I think that we have examined enough of the aspects of the Needham Puzzle for now. In fact, I do not believe that Chinese people need to worry too much about the Needham Puzzle. It should not make them worried about their future. There is nothing wrong with the Chinese people that is any worse than all the things that are wrong with everybody else. Different peoples have different failings, and different strengths. It is part of the wonderful diversity of our planet. But surely if there were anything seriously wrong with the Chinese people, they would not have accomplished the greatest miracle of all: that they are still here, in China, with a thriving civilization and culture, thousands of years after they started. Where are the Egyptians? The Greeks? The Romans? The Babylonians? They disappeared. The people who live in those countries now do not have the same cultures, and often are not the same people. So many ancient empires have vanished. But the Chinese have survived. And because they have survived, they should be proud of their past achievements. But much more than the monuments of the past, the Chinese should be proud of the inventions and discoveries of the past. For these intellectual monuments are greater than the Great Wall, more spacious than the Forbidden City, more beautiful than the West Lake, more elegant than the gardens of Suzhou. And although physical monuments can be destroyed and taken away from you, as has often happened, intellectual monuments cannot, as long as memory of them survives. That is why the most important tradition of China is its scientific and technological tradition.

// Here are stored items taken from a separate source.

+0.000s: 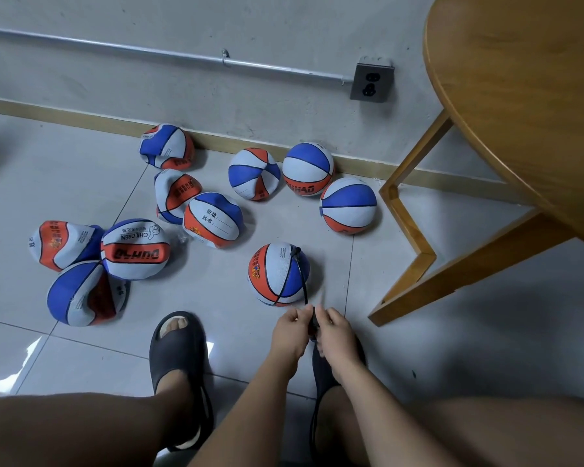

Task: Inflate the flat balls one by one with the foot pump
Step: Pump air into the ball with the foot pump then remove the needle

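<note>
A round red, white and blue ball [279, 274] lies on the tiled floor just beyond my hands, with a black pump hose [302, 281] plugged into its top. My left hand [292, 328] and my right hand [334, 332] meet at the near end of that hose, both pinching a small black part of the foot pump, which is mostly hidden under them and my right foot. Several flat, crumpled balls [135, 249] lie in a heap to the left. Three rounder balls [307, 168] sit by the wall.
A wooden round table [520, 79] with angled legs [412, 230] stands at the right. My left foot in a black slipper [179, 352] rests on the floor. A wall socket [371, 82] and a metal conduit [182, 57] run along the grey wall.
</note>
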`<action>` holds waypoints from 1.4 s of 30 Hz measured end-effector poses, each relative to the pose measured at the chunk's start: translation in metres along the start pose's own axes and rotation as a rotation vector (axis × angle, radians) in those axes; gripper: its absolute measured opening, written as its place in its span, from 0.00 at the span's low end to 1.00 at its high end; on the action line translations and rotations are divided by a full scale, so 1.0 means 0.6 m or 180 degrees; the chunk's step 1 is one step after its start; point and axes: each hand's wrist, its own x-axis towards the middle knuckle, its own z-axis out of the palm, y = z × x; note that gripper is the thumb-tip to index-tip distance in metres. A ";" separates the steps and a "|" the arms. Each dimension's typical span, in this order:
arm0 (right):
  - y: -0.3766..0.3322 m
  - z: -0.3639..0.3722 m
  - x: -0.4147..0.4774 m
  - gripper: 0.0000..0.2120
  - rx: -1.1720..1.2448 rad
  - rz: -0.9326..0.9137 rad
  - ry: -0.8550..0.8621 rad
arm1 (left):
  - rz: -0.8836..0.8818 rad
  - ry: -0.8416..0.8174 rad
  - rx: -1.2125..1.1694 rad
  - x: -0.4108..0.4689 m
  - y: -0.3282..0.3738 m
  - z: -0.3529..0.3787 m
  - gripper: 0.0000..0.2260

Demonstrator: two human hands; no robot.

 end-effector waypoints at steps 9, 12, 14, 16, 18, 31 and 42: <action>-0.005 -0.002 0.000 0.20 -0.0182 0.0101 0.0058 | 0.0108 0.0132 0.0301 -0.004 -0.005 0.000 0.19; -0.054 0.000 -0.009 0.20 0.0012 -0.0234 0.0257 | 0.0411 0.0246 -0.0236 -0.027 0.039 0.011 0.17; -0.098 -0.001 -0.011 0.20 0.0272 -0.0475 0.0404 | 0.0644 0.0337 -0.0545 -0.036 0.080 0.016 0.17; -0.138 -0.005 -0.011 0.21 0.0439 -0.0714 0.0478 | 0.0829 0.0372 -0.0606 -0.036 0.116 0.015 0.18; -0.149 -0.007 -0.007 0.21 0.0508 -0.0808 0.0461 | 0.0878 0.0334 -0.0589 -0.031 0.128 0.011 0.18; 0.023 0.006 0.010 0.25 0.0039 -0.0115 0.0206 | 0.0154 -0.0008 0.0070 -0.005 0.005 0.008 0.16; 0.000 0.003 -0.011 0.18 -0.0156 -0.0161 0.0232 | 0.0221 0.0125 0.0148 -0.010 -0.011 0.004 0.19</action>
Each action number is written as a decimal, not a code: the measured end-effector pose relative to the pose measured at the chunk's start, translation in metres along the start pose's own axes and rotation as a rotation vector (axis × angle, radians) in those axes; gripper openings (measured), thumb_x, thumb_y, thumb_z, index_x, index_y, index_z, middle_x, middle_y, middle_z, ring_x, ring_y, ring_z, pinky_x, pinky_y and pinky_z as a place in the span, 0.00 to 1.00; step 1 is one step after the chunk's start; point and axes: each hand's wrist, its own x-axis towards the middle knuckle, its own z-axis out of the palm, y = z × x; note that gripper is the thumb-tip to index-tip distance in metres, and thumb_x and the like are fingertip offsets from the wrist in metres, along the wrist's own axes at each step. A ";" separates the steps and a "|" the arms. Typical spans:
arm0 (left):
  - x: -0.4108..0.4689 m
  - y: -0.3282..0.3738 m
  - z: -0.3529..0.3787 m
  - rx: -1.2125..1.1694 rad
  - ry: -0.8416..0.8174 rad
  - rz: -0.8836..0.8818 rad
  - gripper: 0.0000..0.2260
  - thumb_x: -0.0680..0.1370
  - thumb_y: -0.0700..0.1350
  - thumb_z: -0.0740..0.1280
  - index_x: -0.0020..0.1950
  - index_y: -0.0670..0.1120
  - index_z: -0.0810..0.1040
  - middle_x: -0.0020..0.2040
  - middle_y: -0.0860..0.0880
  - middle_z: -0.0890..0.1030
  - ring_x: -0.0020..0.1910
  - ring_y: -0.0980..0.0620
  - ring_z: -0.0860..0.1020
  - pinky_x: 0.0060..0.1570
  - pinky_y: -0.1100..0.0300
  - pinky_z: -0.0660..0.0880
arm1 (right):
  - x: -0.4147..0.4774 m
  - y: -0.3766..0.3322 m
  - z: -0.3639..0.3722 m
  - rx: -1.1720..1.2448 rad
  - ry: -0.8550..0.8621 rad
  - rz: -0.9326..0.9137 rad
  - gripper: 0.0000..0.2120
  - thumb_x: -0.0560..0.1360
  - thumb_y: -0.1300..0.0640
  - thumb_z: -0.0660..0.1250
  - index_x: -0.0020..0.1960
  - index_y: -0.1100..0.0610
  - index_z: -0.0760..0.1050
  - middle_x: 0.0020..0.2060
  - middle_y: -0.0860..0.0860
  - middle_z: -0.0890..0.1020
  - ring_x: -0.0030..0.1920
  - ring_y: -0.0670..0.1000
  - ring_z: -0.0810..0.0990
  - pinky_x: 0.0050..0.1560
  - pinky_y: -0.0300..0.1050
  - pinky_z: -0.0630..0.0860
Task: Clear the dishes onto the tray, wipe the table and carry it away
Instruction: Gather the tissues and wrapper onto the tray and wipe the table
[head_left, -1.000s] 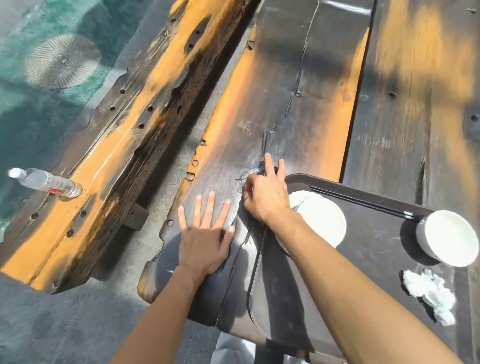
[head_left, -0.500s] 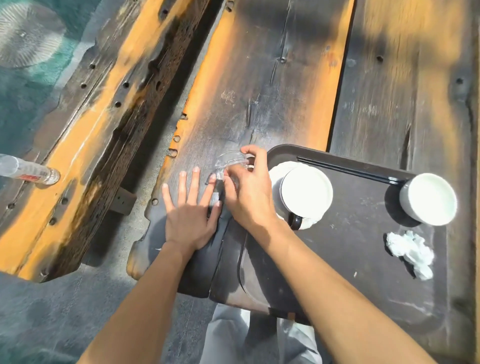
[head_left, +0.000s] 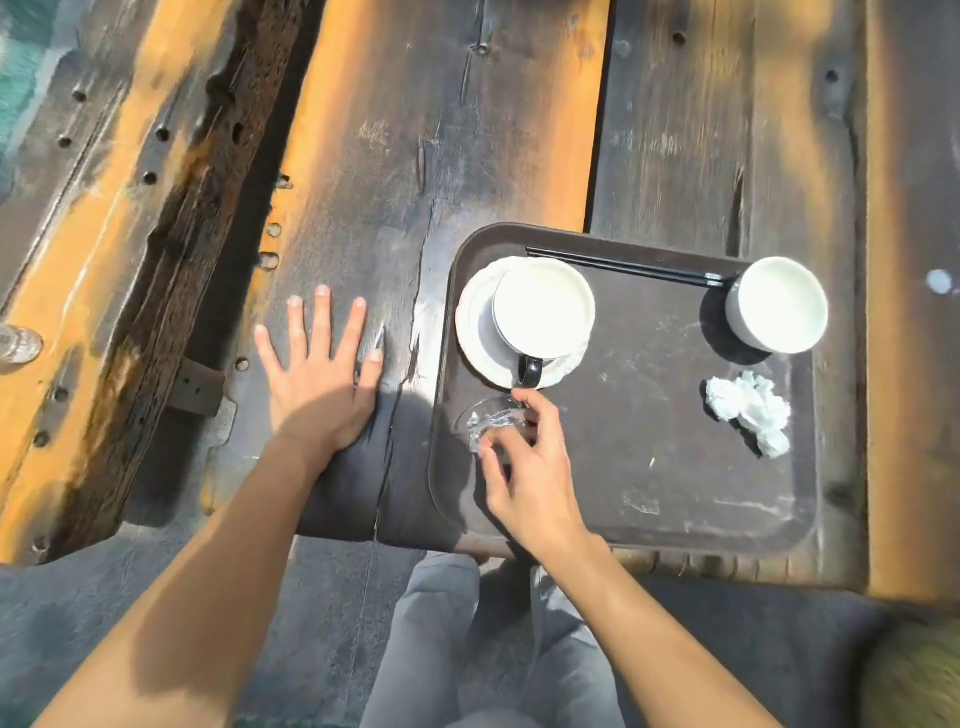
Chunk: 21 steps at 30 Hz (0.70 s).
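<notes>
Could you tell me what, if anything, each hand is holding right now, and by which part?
The right hand pinches a crumpled clear plastic wrapper by its near edge, over the tray. The left hand holds nothing; it lies flat on the table.

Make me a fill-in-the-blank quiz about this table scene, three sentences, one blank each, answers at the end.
1. The white mug with the black handle stands on a white ____ on the dark brown plastic tray.
2. The black chopsticks lie along the tray's ____ edge.
3. The left hand lies flat on the dark wooden table, while the right hand pinches a crumpled clear ____ over the tray.

Answers: saucer; far; wrapper
</notes>
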 end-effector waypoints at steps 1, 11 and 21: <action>0.000 0.001 -0.001 -0.003 -0.007 -0.005 0.27 0.83 0.59 0.44 0.83 0.55 0.50 0.83 0.46 0.49 0.81 0.40 0.47 0.74 0.32 0.43 | -0.001 0.000 0.001 -0.021 0.004 0.000 0.02 0.76 0.62 0.70 0.46 0.61 0.80 0.69 0.62 0.68 0.63 0.60 0.74 0.65 0.50 0.72; -0.001 0.004 -0.001 -0.013 -0.065 -0.044 0.27 0.83 0.61 0.42 0.82 0.58 0.43 0.83 0.49 0.43 0.81 0.43 0.41 0.75 0.33 0.40 | -0.016 0.001 0.003 -0.038 -0.008 0.059 0.02 0.76 0.59 0.69 0.48 0.58 0.78 0.78 0.59 0.62 0.74 0.59 0.65 0.68 0.52 0.70; 0.000 0.002 -0.002 -0.031 -0.105 -0.017 0.28 0.83 0.61 0.42 0.82 0.57 0.44 0.83 0.48 0.42 0.81 0.42 0.41 0.75 0.33 0.39 | -0.030 0.003 -0.004 -0.023 0.018 0.117 0.08 0.79 0.57 0.69 0.56 0.58 0.81 0.77 0.61 0.64 0.76 0.60 0.65 0.72 0.53 0.68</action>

In closing, I want to list some of the Chinese inventions and discoveries, and give the periods of time which elapsed between the recorded invention or discovery in China and its adoption or recognition in the West:

The cultivation of crops in rows rather than at random. 2,200 years.
The iron plough. 2,200 years.
Trace harnesses for horses. 500 years.
Collar harnesses for horses. 1,000 years.
The rotary winnowing fan. Never adopted in the West.
The multi-tube modern seed drill. 1,800 years.
From these you can see that China was two millennia in advance of the West in agriculture.

Quantitative cartography. 1,300 years.
The so-called Mercator Map Projection. 600 years.
Mounted equatorial astronomical instruments. 600 years.
Cast iron. 1,700 years.
The crank handle. 1,100 years.
The so-called Bessemer steel process. 2,000 years.
The so-called Siemens steel process. 1,300 years.
Deep drilling for natural gas. 1,900 years.
The belt drive or driving-belt. 1,800 years.
The chain pump. 1,400 years.
The suspension bridge. Between 1,800 and 2,200 years.
The first cybernetic machine. 1,600 years but possibly 3,000 years.
Essentials of the steam engine. 1,200 years.
The segmental arch bridge. 500 years.
The chain-drive. 800 years.
The first plastic, namely lacquer. 3,200 years.
Petroleum and natural gas as fuel. 2,300 years.
Paper. 1,400 years.
The wheelbarrow. 1,300 years.
Sliding callipers. 1,700 years.
The fishing reel. 1,400 years.
The stirrup. 300 years.
Porcelain. 1,700 years.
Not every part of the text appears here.